Alan Manning draws attention to the stagnation of women's economic progress here http://blogs.lse.ac.uk/politicsandpolicy/archives/35469 . Looking at the fortunes of successive birth cohorts of women*, there has been no reduction in the gender pay gap for women born around 1990 compared to those born ten years earlier. More strikingly, women born around 1980 faced a similar gender pay gap by their late thirties to women born around 1970. And while the former had higher employment rates during their mid-to-late twenties and early thirties compared to women born ten years earlier, this advantage was eliminated by age 35. All of which suggests that the impact of family responsibilities on women's earnings and employment really hasn't diminished as much as we might have expected.

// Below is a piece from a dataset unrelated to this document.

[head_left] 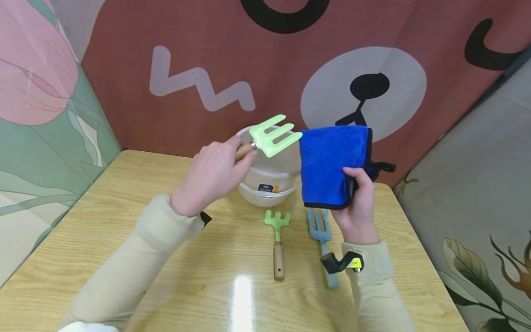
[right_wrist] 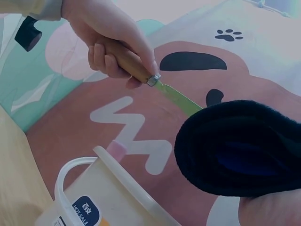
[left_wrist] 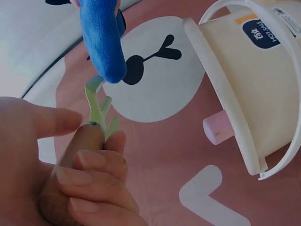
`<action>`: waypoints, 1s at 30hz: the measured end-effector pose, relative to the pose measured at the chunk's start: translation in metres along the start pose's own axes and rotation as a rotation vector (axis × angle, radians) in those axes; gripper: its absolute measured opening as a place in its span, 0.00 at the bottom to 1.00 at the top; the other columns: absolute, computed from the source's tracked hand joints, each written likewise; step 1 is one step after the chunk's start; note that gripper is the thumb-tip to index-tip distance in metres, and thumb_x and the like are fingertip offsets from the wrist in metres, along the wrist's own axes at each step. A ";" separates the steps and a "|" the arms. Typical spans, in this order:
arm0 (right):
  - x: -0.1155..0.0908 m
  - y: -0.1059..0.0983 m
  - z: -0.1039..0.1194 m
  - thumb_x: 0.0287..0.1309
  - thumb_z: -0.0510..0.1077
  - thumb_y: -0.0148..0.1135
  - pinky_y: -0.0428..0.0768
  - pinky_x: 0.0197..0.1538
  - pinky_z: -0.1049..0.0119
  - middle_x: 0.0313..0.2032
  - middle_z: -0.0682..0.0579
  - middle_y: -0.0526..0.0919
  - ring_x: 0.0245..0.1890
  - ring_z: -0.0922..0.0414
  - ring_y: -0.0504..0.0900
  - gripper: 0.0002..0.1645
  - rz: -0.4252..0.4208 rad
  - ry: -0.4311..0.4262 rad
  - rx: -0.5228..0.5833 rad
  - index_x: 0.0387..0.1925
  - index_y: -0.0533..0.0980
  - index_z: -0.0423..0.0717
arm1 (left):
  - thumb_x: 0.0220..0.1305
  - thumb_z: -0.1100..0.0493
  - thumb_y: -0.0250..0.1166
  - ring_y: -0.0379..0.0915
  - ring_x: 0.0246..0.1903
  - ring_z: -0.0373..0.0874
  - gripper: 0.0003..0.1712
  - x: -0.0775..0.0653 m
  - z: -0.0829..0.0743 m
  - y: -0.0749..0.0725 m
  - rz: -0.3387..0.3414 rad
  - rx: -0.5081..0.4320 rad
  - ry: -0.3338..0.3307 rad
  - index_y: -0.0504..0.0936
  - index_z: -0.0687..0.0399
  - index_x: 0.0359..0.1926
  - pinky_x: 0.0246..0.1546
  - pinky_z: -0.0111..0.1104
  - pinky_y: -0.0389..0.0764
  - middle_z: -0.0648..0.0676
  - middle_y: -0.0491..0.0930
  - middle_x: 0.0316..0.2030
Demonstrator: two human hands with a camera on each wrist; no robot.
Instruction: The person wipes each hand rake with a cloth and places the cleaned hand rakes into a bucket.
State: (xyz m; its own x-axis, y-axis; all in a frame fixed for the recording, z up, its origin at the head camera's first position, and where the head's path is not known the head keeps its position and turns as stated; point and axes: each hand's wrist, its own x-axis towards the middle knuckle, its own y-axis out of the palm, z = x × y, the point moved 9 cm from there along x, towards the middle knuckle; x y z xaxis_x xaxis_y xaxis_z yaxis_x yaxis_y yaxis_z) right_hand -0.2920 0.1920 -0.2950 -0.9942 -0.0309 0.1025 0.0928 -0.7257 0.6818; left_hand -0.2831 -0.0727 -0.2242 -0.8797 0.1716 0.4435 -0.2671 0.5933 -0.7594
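Note:
My left hand [head_left: 215,170] grips the wooden handle of a light green garden hand fork [head_left: 267,140], raised above the table with its tines toward the right. The fingers curl round the handle in the left wrist view. My right hand [head_left: 360,214] holds up a folded blue towel [head_left: 325,166] with black edging and a black loop, its thumb over the near side. In the right wrist view the towel's dark folded end [right_wrist: 237,110] shows large in front. The fork's tine tips are right at the towel's left edge.
Behind the hands stands a whitish bucket [head_left: 253,180] with a handle and a dark label. A pink piece [left_wrist: 218,127] sticks out past its rim. On the wooden table [head_left: 199,276] lie a smaller green hand fork [head_left: 277,226] and a blue-grey one [head_left: 320,234], partly under the right wrist.

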 end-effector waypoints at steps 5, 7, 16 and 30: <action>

It looks as if much of the forward march of women's labour which we have come to take for granted came to a halt some time ago, and younger women have little reason to expect to fare better in the labour market, at least by their mid 30's, than women born in the 1960s. Alan notes: 'This stagnation in the employment rates of the most recent cohorts of women is not unique to the UK – it has also occurred in the US. But, it is not entirely clear why it has happened. One possible reason is that the big sources of gender inequality have been dealt with – the end of the marriage bar, equal pay, maternity rights, rights to flexible working – and it has become harder to come up with new policies that one would expect to make a big difference.'

There is of course no reason to expect women's economic progress to continue at a constant rate: once employment rates have reached a certain point, we would expect progress to slow down. But when should we expect it to grind to a halt? One way of addressing this question this is to look at developments in other countries. In fact, international comparison doesn't indicate that the UK has reached a point where further progress on employment is ruled out. While in 2000 the UK could claim to have relatively high employment rates for women compared to many of its closest neighbours, this is no longer the case.

The table shows employment rates in the key 'prime age' band of 25-54 for 20 countries. To make comparison simpler, the table groups the data using a standard 'welfare regime' typology, based on institutional and historical commonalities between different welfare states. The groups are Nordic (sometimes referred to as 'social democratic'), Contintental Western European (CWE), Liberal (predominantly English-speaking) and Mediterranean.

We are used to the idea that Nordic welfare states have very high rates of female employment, and this is confirmed in the table with these countries averaging 81% compared to the UK's 74%. But a more interesting comparison may be between Liberal countries like the UK and the CWE countries, which historically tended not to prioritise women's work outside the home. In 2000, female prime age employment in the UK was comfortably ahead of all the countries in the CWE group apart from Austria. In 2012, the situation was the opposite, with all of the CWE nations apart from Belgium showing higher employment than the UK. Moreover three of the CWE countries - Germany, Austria and the Netherlands - show clear signs of converging with the Nordic countries (this is even more apparent when we look at younger women's employment, although you'll have to take my word for this as there isn't time or space to show this here). Across the CWE group as a whole, the prime age employment rate has increased by eight percentage points since 2000, reaching 77% compared to 72% for the Liberal group.

So while the UK has relatively high employment for women compared to some of the other countries in the Liberal group, it now lags behind most northern and western European countries. Why this should be the case deserves further investigation, and it would also be interesting to compare outcomes for women born in different years across countries as Alan has done for the UK. But if the forward march of women's labour has been halted in the UK, it doesn't look as if this is because it has hit some natural limit. This leaves us with the question of which of the 'big sources of gender inequality' remain to be addressed in the UK. At the same time, UK policy wonks concerned with women's employment might take some comfort from the fact that Nordic-style institutions no longer seem to be a necessary requirement for achieving employment rates of around 80%.